* **THE TASK**
Under this line are records; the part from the line containing "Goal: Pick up" through the line containing "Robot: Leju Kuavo" should be repeated exactly. Please exclude pictures.

** MATERIAL PROVIDED follows **

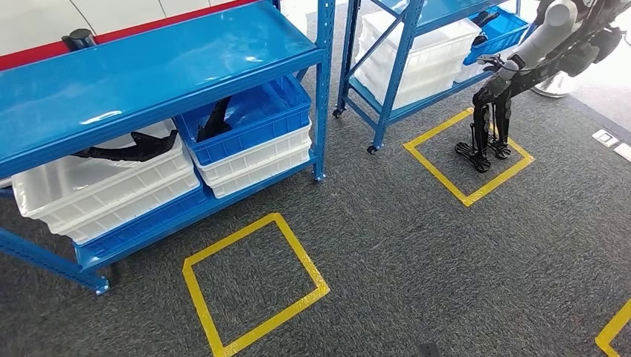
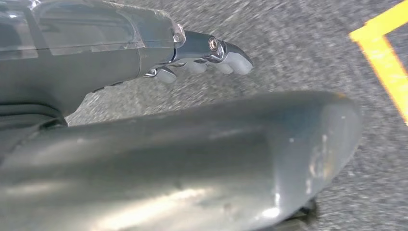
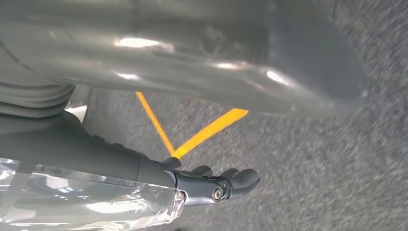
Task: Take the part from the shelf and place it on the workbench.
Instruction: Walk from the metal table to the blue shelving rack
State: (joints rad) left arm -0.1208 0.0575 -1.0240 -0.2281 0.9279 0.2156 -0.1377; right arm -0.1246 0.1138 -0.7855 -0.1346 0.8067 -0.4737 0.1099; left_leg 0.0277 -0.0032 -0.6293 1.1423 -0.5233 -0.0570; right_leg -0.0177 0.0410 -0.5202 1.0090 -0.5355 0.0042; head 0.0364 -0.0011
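Observation:
A black part [image 1: 126, 149] lies in a white bin [image 1: 97, 190] on the lower level of the blue shelf [image 1: 149, 74] at the left. A second black part [image 1: 216, 119] stands in the blue bin [image 1: 253, 123] beside it. A small dark object [image 1: 78, 37] sits on the shelf's top board. My left hand [image 2: 173, 134] hangs over the grey carpet, its fingers [image 2: 202, 57] apart from the thumb and holding nothing. My right hand [image 3: 110, 154] hangs the same way, its fingers [image 3: 221, 185] empty above a yellow tape corner.
A yellow taped square [image 1: 253, 282] marks the carpet in front of the shelf. A second blue shelf [image 1: 417, 67] with white bins stands at the back right. Another humanoid robot [image 1: 521, 67] stands there inside a yellow square [image 1: 469, 160].

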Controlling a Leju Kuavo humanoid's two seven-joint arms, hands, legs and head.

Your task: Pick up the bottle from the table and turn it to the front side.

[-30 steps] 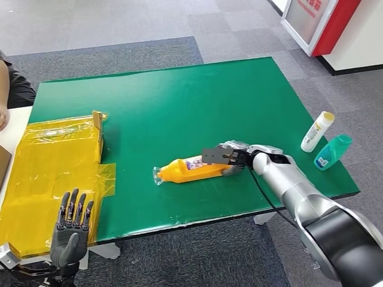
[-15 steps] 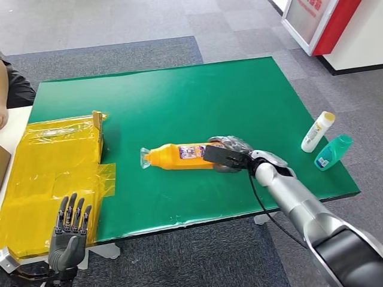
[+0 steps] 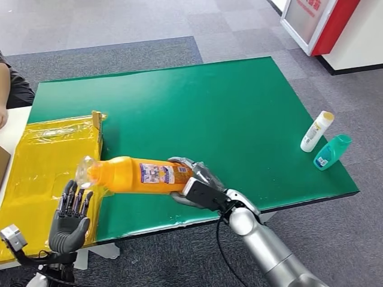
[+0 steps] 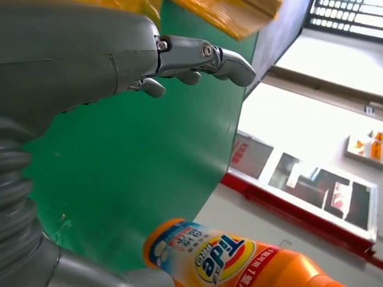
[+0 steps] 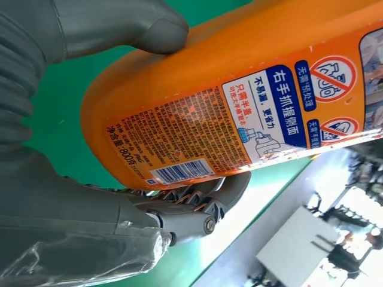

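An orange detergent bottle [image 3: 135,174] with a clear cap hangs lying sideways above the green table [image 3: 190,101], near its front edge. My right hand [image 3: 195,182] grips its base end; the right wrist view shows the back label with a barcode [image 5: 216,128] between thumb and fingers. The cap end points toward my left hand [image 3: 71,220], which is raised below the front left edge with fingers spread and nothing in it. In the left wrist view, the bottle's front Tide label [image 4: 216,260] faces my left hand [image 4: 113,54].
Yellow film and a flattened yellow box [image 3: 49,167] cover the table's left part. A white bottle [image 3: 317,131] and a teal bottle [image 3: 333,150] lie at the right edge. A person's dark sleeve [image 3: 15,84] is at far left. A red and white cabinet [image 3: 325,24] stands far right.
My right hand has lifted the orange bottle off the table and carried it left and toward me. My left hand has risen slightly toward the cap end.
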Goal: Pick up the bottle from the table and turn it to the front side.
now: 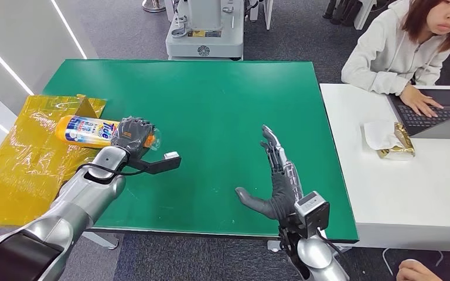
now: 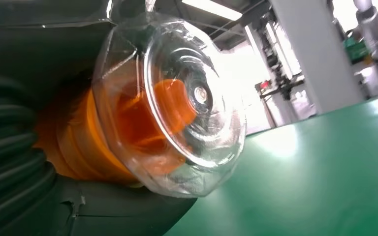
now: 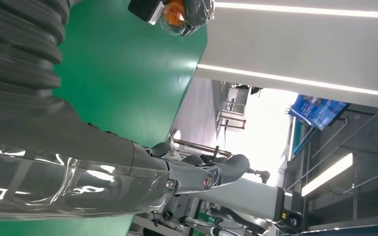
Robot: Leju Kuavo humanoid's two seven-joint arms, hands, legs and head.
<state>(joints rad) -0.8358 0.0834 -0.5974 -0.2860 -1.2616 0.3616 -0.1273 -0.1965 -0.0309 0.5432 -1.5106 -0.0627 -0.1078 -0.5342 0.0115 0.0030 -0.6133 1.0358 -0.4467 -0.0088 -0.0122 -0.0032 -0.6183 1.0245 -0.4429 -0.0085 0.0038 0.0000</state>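
Bottle (image 1: 94, 130): near tabletop (image 1: 211, 99) left edge, long axis crosswise, cap inward. Left hand (image 1: 132, 133) wrapped around its neck end. Right hand (image 1: 276, 175) spread, well apart.

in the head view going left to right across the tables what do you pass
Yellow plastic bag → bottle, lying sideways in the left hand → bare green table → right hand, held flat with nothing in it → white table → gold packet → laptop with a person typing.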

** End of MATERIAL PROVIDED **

* **ANSWER TO THE PROBLEM**
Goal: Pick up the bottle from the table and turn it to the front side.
now: 
now: 
now: 
Robot: Leju Kuavo humanoid's two seven-joint arms, hands, legs and head.

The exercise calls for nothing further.